This recipe is from the late Maida Heatter and is easily the best homemade tiramisu recipe that I’ve ever tried. Review the recipe notes and video tutorial before starting. Tiramisu tastes best when chilled overnight, so this is a wonderful make-ahead dessert.


  • 1 and 1/4 cups (300ml) very strongly prepared espresso, warm or room temperature
  • 6 Tablespoons (90ml) Grand Marnier*
  • 4045 ladyfingers*
  • 16 ounces (about 2 cups; 450g) mascarpone, cold or at room temperature
  • 1/4 cup (60ml) dark rum
  • 4 large pasteurized eggs, separated*
  • 1/2 cup (100g) granulated sugar, divided*
  • 2 cups (480ml) heavy cream or heavy whipping cream
  • 1/2 teaspoon pure vanilla extract
  • 1/8 teaspoon salt
  • unsweetened natural or dutch-process cocoa powder


  1. You need a large 9×13 inch baking pan/dish with at least a 12-14 cup capacity. Set aside and have ready to go!
  2. Dip half of the ladyfingers: You will form 2 layers each of dipped ladyfingers and mascarpone cream. Let’s begin with the 1st layer of ladyfingers. Whisk the espresso and Grand Marnier together in a shallow bowl. One at a time, quickly dip each side of the ladyfinger into the espresso mixture. You don’t want to over-saturate the ladyfinger with liquid because then the ladyfingers will taste soggy. Just a quick dip on each side. Arrange the dipped ladyfingers in the baking pan to make one solid layer. If needed, cut some ladyfingers to fill in any empty spaces. Reserve remaining espresso mixture and ladyfingers for another layer.
  3. Begin the mascarpone cream: With a handheld or stand mixer fitted with a paddle or whisk attachment, beat the mascarpone and rum together on medium speed in a large bowl until smooth. Set aside.
  4. Prepare a double boiler for the egg yolks: If you have a double boiler, use it in this step. If you don’t, place a heat-proof bowl over a small pot of simmering water over medium-low heat. Don’t let the water touch the bottom of the bowl.  Using a whisk or eggbeater (I simply use a whisk), whisk the egg yolks and 1/4 cup (50g) of granulated sugar together until light and foamy, about 5 minutes. Remove from the heat and immediately pour into the mascarpone mixture. Beat on medium speed until combined.
  5. Whip the heavy cream: With a handheld or stand mixer fitted with a whisk attachment, beat the heavy cream and vanilla extract together on medium-high speed until medium peaks form, about 3-4 minutes. Medium peaks are between soft/loose peaks and stiff peaks– and are the perfect consistency for the tiramisu cream.

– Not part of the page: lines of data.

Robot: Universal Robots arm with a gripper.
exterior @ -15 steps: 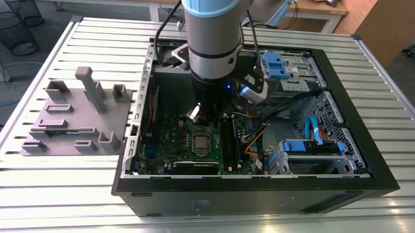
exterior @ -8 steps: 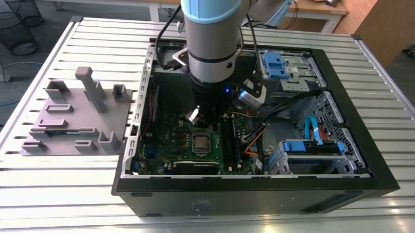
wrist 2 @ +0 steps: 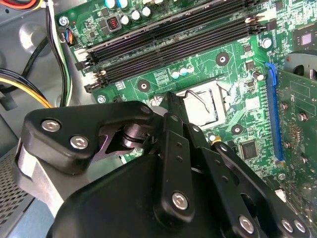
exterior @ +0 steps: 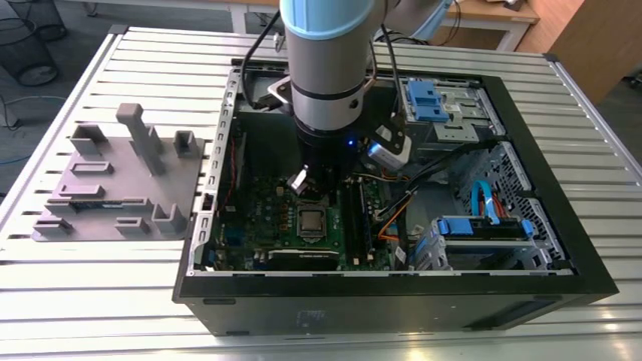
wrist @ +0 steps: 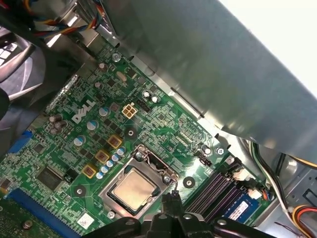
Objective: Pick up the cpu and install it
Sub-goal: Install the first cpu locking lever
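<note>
The cpu point(exterior: 311, 220) is a small square chip with a silver-grey top. It lies flat inside the metal-framed socket on the green motherboard point(exterior: 261, 226) of the open computer case. In the first wrist view the cpu point(wrist: 131, 188) sits within the socket frame point(wrist: 148, 158), and in the second wrist view the cpu point(wrist 2: 205, 106) is partly hidden behind the fingers. My gripper point(exterior: 313, 194) hangs just above the socket's edge, its black fingertips point(wrist: 167, 199) together with nothing between them. The gripper point(wrist 2: 168, 99) tip stands beside the chip, apart from it.
Black memory slots point(wrist 2: 173, 39) run beside the socket. Orange and black cables point(exterior: 401, 203) and blue drive cages point(exterior: 437, 101) fill the case's side at the exterior view's right. A grey fixture plate point(exterior: 120, 180) lies on the slatted table at the exterior view's left. The case wall point(wrist: 223, 74) stands close.
</note>
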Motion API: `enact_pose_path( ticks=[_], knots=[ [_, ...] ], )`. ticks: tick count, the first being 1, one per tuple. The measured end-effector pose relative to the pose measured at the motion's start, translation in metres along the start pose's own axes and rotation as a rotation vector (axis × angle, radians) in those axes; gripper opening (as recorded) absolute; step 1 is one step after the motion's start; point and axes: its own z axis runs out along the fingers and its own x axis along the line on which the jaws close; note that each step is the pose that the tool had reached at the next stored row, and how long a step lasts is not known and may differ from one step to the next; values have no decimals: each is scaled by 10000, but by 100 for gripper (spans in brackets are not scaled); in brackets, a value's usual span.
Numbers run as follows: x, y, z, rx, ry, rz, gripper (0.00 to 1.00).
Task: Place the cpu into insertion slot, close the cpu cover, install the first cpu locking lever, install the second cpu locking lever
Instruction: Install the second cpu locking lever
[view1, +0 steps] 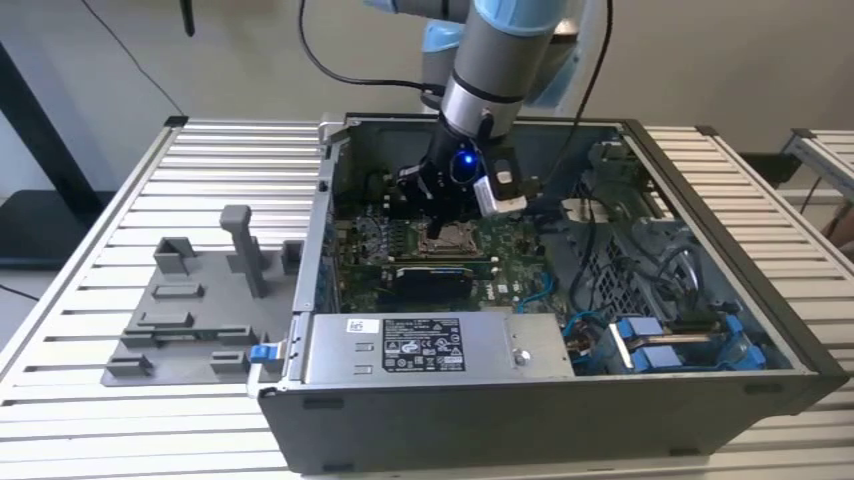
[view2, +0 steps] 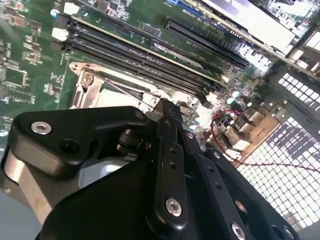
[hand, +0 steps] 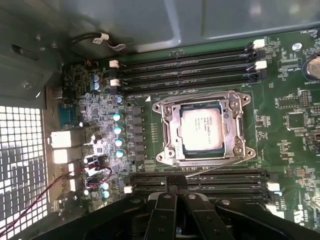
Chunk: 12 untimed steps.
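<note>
claw (hand: 172, 192): you see it just above the insertion slot (hand: 204, 129), fingers pressed together, holding nothing | cpu (hand: 201, 129): seated in slot | cpu cover (hand: 172, 131): down over it

1. The arm (view1: 501, 40) comes down steeply from the top of the exterior view, its pale blue and grey segments ending in a black wrist with a lit blue light.
2. The gripper (view1: 437, 222) points downward, just above the cpu (view1: 449, 238).
3. In both wrist views its black fingers (hand: 166, 187) meet at the tips, holding nothing.
</note>
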Motion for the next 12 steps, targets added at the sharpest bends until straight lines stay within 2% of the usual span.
enact_pose_path(
  ticks=[7, 12],
  knots=[
    [43, -14, 128, 1, 0, 1, 11],
    [41, -15, 151, -2, -13, -1, 11]
  ],
)
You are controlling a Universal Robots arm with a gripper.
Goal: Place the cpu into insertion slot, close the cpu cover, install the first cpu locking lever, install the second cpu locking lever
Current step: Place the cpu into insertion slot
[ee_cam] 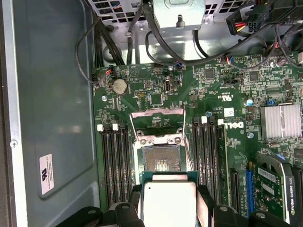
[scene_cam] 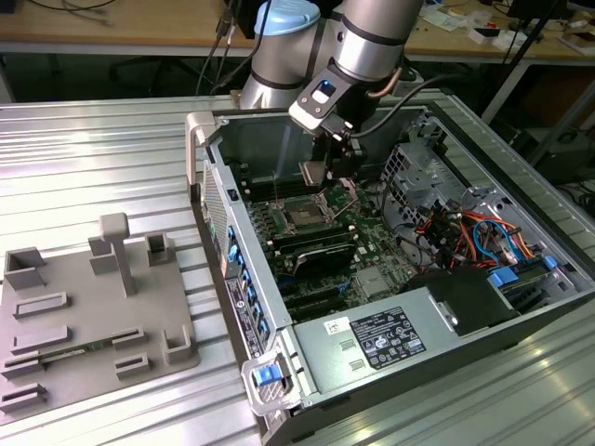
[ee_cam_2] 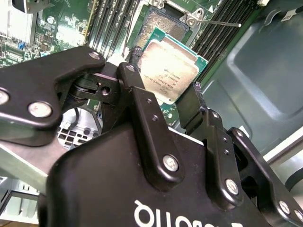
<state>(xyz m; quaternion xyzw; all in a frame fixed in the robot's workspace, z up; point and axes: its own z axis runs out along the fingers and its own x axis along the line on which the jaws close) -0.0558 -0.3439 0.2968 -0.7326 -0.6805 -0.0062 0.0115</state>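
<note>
The pincer (ee_cam_2: 163, 82) is clamped on the cpu (ee_cam_2: 170, 66), one black finger on each of two opposite edges. This leaves the silvery top facing up and the contact side bare, and it seems to be held this way so the chip can go down flat without the fingers fouling the socket rim. In the first wrist view the cpu (ee_cam: 169, 203) hangs level above the board (ee_cam: 222, 101), apart from it and just to one side of the slot (ee_cam: 161, 161) rather than over its centre, so it is not yet seated. The slot lies open, its dark contact field showing inside the silver rim. The cover (ee_cam: 156, 113) is swung up on its hinge at the slot's far edge, which keeps the way in clear. In the second wrist view a thin metal rod (ee_cam_2: 222, 22) beside the socket, probably a locking lever, sticks out unlatched, as an open cover would need. Memory slots (ee_cam: 113, 161) flank the socket on both sides, leaving little room for the fingers, which may be why the grip is narrow and edge-on. Further off on the board sits a ribbed heatsink (ee_cam: 280, 120). In the exterior view the case (scene_cam: 270, 307) lies on its side on the counter (scene_cam: 93, 158), its open face up so the arm can reach straight down.
</note>
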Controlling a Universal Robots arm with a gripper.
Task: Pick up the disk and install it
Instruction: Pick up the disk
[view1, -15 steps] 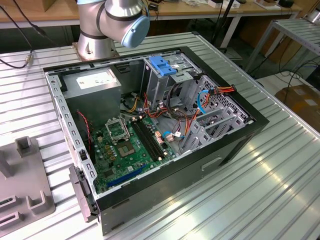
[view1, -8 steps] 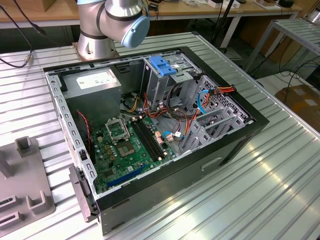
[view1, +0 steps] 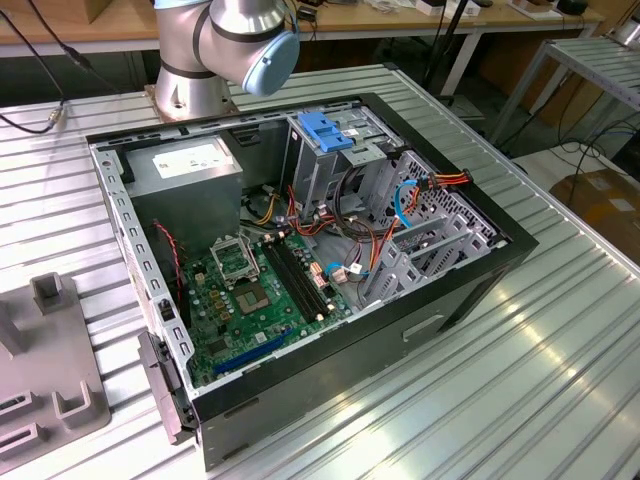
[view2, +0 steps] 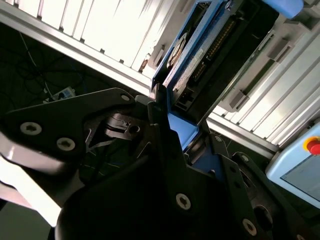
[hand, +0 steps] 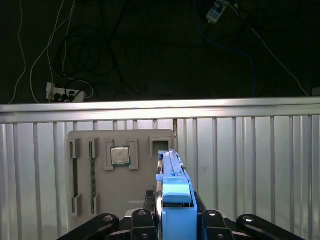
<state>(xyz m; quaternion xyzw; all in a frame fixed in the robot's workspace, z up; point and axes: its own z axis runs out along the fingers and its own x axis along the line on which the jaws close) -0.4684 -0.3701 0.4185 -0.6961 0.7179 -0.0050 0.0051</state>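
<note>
In both wrist views my gripper (hand: 175, 219) is shut on the disk (hand: 172, 192). In the first wrist view the disk is edge-on, its blue bracket rising between the black fingers (hand: 141, 221). It hangs over a grey fixture plate (hand: 100, 200) on the slatted table. In the second wrist view the disk (view2: 200, 55) shows its connector edge and blue bracket, running away from the gripper (view2: 170, 125). The open computer case (view1: 470, 290) lies on the table in the exterior view, with a metal drive cage topped in blue plastic (view1: 325, 135) inside it.
The fixture plate holds a processor chip (hand: 120, 156) and memory sticks (hand: 75, 172); part of the plate (view1: 50, 380) lies at the exterior view's left. Inside the case are a grey power supply (view1: 185, 165), a green motherboard (view1: 250, 290) and loose cables (view1: 400, 200). A pendant's red button (view2: 313, 145) is nearby.
</note>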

Fold the whipped cream into the mascarpone mixture.
  6.  Beat the egg whites: With a handheld or stand mixer fitted with a *clean* whisk attachment, beat the egg whites and salt together on medium-high speed until foamy, about 1 minute. Increase to high speed and slowly pour in the remaining 1/4 cup (50g) of sugar. Beat until stiff peaks form, about 4-5 minutes. (Do not over-beat as the egg whites will become dry.) Fold into the mascarpone cream.
  7. Spread half of the mascarpone cream evenly over bottom layer of ladyfingers. An offset spatula helps spread it neatly and evenly.
  8. Dip remaining ladyfingers: Dip remaining ladyfingers into remaining espresso mixture and arrange one-by-one on top of the mascarpone layer. Gently press each down so they are nice and compact. Using an offset spatula, spread remaining mascarpone mixture evenly on top. If you’re using a large enough pan, it should all fit (but it will definitely tower high!). Refrigerate uncovered for 2-3 hours.
  9. Add cocoa layer, then chill: After a couple hours in the refrigerator, sift or strain a dense layer of cocoa powder all over the top. Wipe the rim of the baking dish. Cover with plastic wrap or aluminum foil, then refrigerate for at least 8-9 more hours and up to 1 day.
  10. Using a sharp knife, slice chilled tiramisu into servings. Wipe knife clean between cuts. A small metal serving spatula is helpful for removing the slices.
  11. Cover leftover tiramisu and store in the refrigerator for up to 3 days.


  1. Freezing Instructions: Prepare tiramisu through step 8. Tightly cover and freeze for up to 3 months. Remove from the freezer, evenly dust the top with cocoa, then thaw in the refrigerator for at least 24 hours. (Can thaw covered or uncovered.)
  2. Special Tools: KitchenAid Stand Mixer, KitchenAid Hand Mixer, 9×13 inch Baking Dish or 4-Quart Dish, Sieve, Offset Spatula, Metal Serving Spatula
  3. Smaller Recipe: Halve this recipe for a 9×9 inch or 10×10 inch square baking pan.
  4. Espresso: For the espresso, combine 5 Tablespoons instant espresso powder in 1 and 1/4 cups hot water. This is stronger than brewed espresso and perfect for tiramisu. In a pinch, use super super super strong black coffee.
  5. Grand Marnier: This addition makes this a boozier version of tiramisu because you have alcohol in both the coffee soak mixture and the mascarpone cream. Grand Marnier’s flavor is lovely in this dessert, but you can skip it and stick with just the dark rum.
  6. Ladyfingers: Ladyfingers (savoiardi in Italian) are a sweet, pretty dry, and finger-shaped sponge cookie/cake. They’re found in most large grocery stores, Italian markets, or you can purchase them online. You can also make them from scratch– there are many recipes online! I use 2 standard packages of ladyfingers for this recipe.
  7. Eggs: Maida Heatter’s recipe calls for 5 large eggs, but in hopes to slightly reduce the volume of mascarpone cream, I reduced down to 4 large eggs. Both the egg whites and egg yolks are used in the mascarpone cream. An egg separator is helpful. The egg yolks are gently cooked, but if you’re concerned with eating raw eggs, purchase pasteurized eggs because they are safe to consume raw.
  8. Sugar: I increased the sugar by 2 Tablespoons for a VERY slightly sweeter cream. This is still not an overly sweet dessert.
  9. Non-Alcoholic Version: Skip the Grand Marnier and replace rum with milk.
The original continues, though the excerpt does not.